Eine frühzeitige Diagnose ist bei der arteriellen Verschlusskrankheit sehr wichtig. Bei rechtzeitiger Behandlung kann eine Operation oder eine Amputation vermieden werden. Im Frühstadium kann man die Erkrankung durch ein gezieltes Ausschalten von Risikofaktoren behandeln: Eine vorliegende Zuckerkrankheit oder Fettstoffwechselstörungen müssen medikamentös eingestellt, Bluthochdruck behandelt und das Rauchen aufgegeben werden. Bei etwa dreißig Prozent der Patienten bringt ein zusätzliches aktives Bewegungstraining Besserung. Wenn ein Training nicht absolviert werden kann, wird medikamentös behandelt, beispielsweise mit

Thrombozytenaggregationshemmern. Sie „verdünnen“ das Blut und beugen dadurch Blutgerinnseln und Gefäßverschlüssen vor.

 

 

Bewegungstraining und Gefäßsport

 

Gehtraining ist eine effektive und einfache Behandlungsform bei der pAVK. Der menschliche Körper ist anpassungsfähig und kann sich an Belastung und Ruhe gewöhnen.
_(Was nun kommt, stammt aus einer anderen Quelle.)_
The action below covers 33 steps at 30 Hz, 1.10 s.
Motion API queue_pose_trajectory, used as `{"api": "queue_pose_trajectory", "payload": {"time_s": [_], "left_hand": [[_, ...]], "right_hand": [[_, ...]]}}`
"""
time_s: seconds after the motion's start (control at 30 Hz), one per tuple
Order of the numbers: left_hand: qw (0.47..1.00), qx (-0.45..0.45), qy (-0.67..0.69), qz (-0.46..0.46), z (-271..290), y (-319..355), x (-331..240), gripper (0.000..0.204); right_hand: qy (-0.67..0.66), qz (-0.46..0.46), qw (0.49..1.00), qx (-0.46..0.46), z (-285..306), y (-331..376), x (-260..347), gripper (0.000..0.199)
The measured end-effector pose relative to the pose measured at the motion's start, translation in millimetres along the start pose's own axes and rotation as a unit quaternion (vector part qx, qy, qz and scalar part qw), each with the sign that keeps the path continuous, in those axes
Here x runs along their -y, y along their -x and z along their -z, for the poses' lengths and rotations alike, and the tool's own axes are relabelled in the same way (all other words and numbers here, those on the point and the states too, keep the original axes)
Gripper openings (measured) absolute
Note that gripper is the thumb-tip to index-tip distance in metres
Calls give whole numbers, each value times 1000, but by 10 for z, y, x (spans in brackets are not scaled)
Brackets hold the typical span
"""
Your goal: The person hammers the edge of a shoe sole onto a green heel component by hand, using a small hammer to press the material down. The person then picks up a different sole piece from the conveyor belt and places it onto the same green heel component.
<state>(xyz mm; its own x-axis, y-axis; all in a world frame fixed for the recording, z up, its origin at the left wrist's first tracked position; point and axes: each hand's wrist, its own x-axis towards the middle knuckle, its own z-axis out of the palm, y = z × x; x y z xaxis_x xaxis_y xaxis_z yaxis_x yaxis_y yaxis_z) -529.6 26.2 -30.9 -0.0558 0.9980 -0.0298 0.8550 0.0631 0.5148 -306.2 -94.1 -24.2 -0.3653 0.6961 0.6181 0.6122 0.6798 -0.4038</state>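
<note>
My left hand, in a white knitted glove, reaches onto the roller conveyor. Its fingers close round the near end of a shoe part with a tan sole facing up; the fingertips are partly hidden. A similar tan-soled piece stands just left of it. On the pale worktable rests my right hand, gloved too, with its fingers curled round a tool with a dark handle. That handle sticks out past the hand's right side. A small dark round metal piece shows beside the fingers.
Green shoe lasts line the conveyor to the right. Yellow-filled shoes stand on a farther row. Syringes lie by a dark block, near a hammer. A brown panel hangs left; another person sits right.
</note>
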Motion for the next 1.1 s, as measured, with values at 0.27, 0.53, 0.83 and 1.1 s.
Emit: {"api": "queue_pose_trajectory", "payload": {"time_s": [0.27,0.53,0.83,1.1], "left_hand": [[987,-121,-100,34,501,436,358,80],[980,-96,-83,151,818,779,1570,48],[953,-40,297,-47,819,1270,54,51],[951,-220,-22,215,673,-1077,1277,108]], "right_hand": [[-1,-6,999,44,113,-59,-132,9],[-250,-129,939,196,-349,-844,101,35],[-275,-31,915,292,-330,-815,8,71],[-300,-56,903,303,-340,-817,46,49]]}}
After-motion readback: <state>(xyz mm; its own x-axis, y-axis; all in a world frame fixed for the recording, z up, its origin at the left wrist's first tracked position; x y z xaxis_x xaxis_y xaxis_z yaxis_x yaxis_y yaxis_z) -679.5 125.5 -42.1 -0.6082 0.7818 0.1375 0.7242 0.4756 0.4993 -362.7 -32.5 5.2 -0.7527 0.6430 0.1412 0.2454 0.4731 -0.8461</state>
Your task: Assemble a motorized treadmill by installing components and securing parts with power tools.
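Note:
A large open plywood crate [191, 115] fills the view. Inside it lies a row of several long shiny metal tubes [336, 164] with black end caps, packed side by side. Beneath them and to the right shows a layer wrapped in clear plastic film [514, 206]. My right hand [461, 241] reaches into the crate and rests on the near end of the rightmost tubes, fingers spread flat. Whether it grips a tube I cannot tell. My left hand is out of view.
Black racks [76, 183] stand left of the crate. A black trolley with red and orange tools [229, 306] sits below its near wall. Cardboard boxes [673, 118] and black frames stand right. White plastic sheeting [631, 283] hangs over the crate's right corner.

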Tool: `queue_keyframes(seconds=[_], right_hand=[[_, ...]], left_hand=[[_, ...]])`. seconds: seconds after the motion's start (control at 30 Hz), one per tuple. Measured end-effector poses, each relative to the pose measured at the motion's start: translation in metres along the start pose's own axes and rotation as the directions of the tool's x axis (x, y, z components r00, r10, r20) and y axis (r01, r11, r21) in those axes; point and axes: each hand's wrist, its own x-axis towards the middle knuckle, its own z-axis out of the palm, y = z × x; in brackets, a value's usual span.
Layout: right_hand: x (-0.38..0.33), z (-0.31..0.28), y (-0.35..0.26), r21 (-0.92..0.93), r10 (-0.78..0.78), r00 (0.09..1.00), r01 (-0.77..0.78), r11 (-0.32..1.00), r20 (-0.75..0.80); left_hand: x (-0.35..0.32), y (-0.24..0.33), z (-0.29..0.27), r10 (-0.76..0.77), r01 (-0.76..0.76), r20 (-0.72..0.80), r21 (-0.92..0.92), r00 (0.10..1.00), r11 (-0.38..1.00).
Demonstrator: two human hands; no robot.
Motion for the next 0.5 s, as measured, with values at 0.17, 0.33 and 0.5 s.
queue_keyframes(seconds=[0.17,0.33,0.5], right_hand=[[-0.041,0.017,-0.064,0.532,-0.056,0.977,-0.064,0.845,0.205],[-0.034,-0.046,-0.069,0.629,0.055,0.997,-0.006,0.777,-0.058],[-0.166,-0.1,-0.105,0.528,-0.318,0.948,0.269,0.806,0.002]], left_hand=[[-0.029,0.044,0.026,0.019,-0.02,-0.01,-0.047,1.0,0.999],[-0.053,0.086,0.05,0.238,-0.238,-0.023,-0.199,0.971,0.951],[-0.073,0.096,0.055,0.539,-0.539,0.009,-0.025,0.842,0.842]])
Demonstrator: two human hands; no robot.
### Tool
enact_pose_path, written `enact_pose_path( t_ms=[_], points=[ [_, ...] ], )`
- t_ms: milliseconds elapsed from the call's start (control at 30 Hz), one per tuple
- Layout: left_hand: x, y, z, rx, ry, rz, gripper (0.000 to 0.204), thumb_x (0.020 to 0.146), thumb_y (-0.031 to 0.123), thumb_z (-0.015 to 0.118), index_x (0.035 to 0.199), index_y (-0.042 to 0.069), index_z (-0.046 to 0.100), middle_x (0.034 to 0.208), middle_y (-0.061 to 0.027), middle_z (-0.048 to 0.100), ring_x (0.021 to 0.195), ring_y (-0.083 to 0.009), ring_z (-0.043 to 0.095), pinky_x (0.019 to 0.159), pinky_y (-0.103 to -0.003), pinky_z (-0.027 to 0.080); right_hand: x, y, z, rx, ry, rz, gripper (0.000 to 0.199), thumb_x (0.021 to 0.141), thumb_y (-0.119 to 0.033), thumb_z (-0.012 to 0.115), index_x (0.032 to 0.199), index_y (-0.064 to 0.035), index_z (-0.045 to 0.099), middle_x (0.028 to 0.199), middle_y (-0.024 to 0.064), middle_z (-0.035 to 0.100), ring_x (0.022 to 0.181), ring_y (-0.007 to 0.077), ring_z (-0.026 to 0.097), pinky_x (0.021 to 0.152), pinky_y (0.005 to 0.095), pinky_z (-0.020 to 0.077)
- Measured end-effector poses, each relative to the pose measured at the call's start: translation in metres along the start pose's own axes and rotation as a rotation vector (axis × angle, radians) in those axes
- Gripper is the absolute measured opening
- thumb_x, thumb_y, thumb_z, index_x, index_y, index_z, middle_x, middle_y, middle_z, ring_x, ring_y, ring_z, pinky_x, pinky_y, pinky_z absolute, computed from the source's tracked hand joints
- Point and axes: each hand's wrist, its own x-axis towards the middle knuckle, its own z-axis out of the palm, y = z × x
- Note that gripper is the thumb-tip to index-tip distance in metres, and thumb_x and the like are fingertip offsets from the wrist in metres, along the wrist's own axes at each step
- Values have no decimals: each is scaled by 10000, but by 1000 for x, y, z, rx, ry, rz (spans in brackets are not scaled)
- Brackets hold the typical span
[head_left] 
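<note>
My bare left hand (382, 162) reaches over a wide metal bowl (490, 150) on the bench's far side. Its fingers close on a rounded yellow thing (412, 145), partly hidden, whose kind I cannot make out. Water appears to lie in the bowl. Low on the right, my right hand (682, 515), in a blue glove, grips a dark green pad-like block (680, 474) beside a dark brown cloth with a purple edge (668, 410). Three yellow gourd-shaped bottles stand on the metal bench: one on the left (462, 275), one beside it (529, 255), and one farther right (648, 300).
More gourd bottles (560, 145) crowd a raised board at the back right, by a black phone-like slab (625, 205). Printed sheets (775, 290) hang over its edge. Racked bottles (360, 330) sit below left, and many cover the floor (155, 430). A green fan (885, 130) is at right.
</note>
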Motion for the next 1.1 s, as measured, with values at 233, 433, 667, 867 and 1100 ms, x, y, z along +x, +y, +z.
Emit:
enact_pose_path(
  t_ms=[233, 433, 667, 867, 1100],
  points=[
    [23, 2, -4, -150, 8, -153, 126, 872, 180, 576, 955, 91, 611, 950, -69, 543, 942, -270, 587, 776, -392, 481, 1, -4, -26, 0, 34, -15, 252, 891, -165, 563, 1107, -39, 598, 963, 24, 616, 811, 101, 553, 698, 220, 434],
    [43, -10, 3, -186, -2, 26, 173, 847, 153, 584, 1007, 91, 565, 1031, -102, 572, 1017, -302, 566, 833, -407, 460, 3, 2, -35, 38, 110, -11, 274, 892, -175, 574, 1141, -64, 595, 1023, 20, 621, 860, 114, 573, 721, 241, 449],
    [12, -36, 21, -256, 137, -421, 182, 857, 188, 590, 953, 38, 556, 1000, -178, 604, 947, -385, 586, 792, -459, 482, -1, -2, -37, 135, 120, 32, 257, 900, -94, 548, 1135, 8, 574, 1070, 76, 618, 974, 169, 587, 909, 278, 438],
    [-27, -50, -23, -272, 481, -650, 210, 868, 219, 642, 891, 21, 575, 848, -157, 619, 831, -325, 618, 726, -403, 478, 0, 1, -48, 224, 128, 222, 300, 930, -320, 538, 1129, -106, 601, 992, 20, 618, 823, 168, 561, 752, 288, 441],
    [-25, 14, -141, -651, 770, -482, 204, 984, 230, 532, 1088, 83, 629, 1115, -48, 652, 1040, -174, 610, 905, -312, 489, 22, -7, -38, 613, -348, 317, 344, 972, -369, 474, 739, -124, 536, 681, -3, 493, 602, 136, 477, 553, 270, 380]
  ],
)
Bei fehlender Belastung verlangsamen sich die physiologischen Prozesse: Die Blutzirkulation verlangsamt sich, die Muskulatur verliert an Spannung und die Gelenke werden steif. Ziel des Gehtrainings ist es, die Blutzirkulation zu steigern und den Körper an Belastung zu gewöhnen. Man unterscheidet zwischen der Vorbereitungszeit und dem eigentlichen Gehtraining. In der Vorbereitungszeit wird mit Gymnastik und Rollübungen mit einem Holzstab die eigene Kraft aktiviert sowie die Durchblutung und Beweglichkeit der Beine und Füße gesteigert. Das eigentliche Gehtraining beginnt mit einer sechswöchigen Gewöhnungsphase, in der ein aufeinander aufbauendes Programm absolviert wird:

 

In der ersten Woche beginnt man mit täglich fünfzehn Minuten Gehtraining. In dieser Phase soll gelernt werden, dass man stehen bleibt, kurz bevor Schmerzen auftreten. Nach drei Minuten Pause wird das Gehen dann fortgesetzt.

 

In der zweiten und dritten Woche soll der Patient seinen eigenen Rhythmus finden.

 

In der vierten Woche wird das Training auf täglich zwanzig Minuten gesteigert, in der fünften Woche auf fünfundzwanzig Minuten. Das Schritttempo sollte variiert werden, um eine geeignete Geschwindigkeit zu finden. Es ist wichtig, nicht gegen Schmerzen anzugehen, sondern Pausen einzuhalten. Denn durch das Stehenbleiben wird die Beindurchblutung verbessert.

 

In der sechsten Woche, in der das Gehtraining auf täglich dreißig Minuten gesteigert wird, kann sich der Patient eine schöne Spazierstrecke aussuchen, die er regelmäßig geht.

 

Das Gehtraining ist eine dauerhafte Maßnahme, die man nicht vernachlässigen sollte, wenn man Erfolg erzielen möchte.